GOAL OF THE EXERCISE. For the records below, give the number of lines in which "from" appears, and add nothing else.

[EXERCISE INPUT]

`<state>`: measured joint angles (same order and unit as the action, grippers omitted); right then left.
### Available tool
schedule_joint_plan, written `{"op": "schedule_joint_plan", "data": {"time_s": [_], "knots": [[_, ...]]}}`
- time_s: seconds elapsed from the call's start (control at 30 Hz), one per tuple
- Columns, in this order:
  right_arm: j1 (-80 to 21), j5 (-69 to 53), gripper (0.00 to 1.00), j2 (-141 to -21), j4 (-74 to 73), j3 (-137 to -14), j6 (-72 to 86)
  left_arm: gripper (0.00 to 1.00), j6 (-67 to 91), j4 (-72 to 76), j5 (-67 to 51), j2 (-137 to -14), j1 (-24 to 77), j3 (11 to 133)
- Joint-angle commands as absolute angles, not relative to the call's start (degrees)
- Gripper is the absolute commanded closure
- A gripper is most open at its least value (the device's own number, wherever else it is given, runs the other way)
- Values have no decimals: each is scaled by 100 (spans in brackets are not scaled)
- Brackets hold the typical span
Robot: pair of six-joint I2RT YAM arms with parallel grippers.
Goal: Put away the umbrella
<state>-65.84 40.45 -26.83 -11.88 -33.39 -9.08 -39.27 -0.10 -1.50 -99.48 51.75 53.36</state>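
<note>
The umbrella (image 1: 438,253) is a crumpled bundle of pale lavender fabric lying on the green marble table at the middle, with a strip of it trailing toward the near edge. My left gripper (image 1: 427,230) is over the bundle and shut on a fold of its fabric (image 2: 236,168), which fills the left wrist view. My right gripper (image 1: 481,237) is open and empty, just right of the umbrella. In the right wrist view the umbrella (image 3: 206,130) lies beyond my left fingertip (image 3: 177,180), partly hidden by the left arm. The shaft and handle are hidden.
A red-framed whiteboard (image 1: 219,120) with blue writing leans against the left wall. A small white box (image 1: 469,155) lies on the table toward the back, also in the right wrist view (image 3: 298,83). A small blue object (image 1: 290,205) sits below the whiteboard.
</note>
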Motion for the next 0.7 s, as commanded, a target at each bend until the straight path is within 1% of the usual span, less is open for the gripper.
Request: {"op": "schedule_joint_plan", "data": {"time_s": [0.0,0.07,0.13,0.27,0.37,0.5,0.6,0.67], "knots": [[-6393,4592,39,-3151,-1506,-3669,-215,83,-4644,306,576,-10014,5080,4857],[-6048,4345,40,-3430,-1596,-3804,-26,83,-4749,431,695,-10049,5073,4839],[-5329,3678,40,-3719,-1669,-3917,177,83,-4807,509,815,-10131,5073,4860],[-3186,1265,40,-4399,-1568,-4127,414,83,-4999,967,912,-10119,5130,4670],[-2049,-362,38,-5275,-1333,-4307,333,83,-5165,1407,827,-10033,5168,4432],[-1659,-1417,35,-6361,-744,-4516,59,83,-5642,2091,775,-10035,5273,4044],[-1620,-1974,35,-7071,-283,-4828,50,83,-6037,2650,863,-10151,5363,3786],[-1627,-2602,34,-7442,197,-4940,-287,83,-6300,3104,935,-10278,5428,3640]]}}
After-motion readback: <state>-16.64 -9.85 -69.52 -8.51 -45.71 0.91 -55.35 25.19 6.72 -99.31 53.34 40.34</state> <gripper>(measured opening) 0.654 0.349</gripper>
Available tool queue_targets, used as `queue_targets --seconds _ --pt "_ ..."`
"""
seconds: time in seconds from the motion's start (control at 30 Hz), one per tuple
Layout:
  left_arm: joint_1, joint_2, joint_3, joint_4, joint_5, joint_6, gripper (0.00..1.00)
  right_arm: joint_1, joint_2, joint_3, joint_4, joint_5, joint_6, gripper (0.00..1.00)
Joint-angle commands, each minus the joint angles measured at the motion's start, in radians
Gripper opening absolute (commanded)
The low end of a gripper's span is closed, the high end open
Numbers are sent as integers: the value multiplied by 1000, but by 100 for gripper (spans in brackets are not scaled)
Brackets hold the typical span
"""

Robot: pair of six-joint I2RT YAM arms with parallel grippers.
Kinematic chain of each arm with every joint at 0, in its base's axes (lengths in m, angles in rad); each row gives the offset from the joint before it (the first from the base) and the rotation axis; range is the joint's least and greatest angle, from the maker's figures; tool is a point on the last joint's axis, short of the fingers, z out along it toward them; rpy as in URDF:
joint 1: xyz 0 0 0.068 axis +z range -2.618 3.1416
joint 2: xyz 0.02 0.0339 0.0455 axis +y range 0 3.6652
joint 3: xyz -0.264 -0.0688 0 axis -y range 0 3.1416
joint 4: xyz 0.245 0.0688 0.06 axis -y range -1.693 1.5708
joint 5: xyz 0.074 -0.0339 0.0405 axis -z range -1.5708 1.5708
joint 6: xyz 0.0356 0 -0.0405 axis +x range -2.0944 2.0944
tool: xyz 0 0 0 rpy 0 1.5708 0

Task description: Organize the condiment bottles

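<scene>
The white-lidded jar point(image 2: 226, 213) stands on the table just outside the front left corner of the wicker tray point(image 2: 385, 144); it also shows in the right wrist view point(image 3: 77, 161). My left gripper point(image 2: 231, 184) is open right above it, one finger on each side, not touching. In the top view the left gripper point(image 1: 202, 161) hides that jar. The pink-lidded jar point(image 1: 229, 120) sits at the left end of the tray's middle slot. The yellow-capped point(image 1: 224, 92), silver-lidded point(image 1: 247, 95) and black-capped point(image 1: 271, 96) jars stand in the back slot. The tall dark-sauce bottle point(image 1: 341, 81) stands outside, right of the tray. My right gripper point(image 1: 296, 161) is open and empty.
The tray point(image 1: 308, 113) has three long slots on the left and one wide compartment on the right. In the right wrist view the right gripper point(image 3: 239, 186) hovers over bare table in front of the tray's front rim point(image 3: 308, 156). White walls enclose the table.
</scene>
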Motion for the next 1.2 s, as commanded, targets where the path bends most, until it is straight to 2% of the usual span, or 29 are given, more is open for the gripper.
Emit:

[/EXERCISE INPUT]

ANSWER SECTION. 3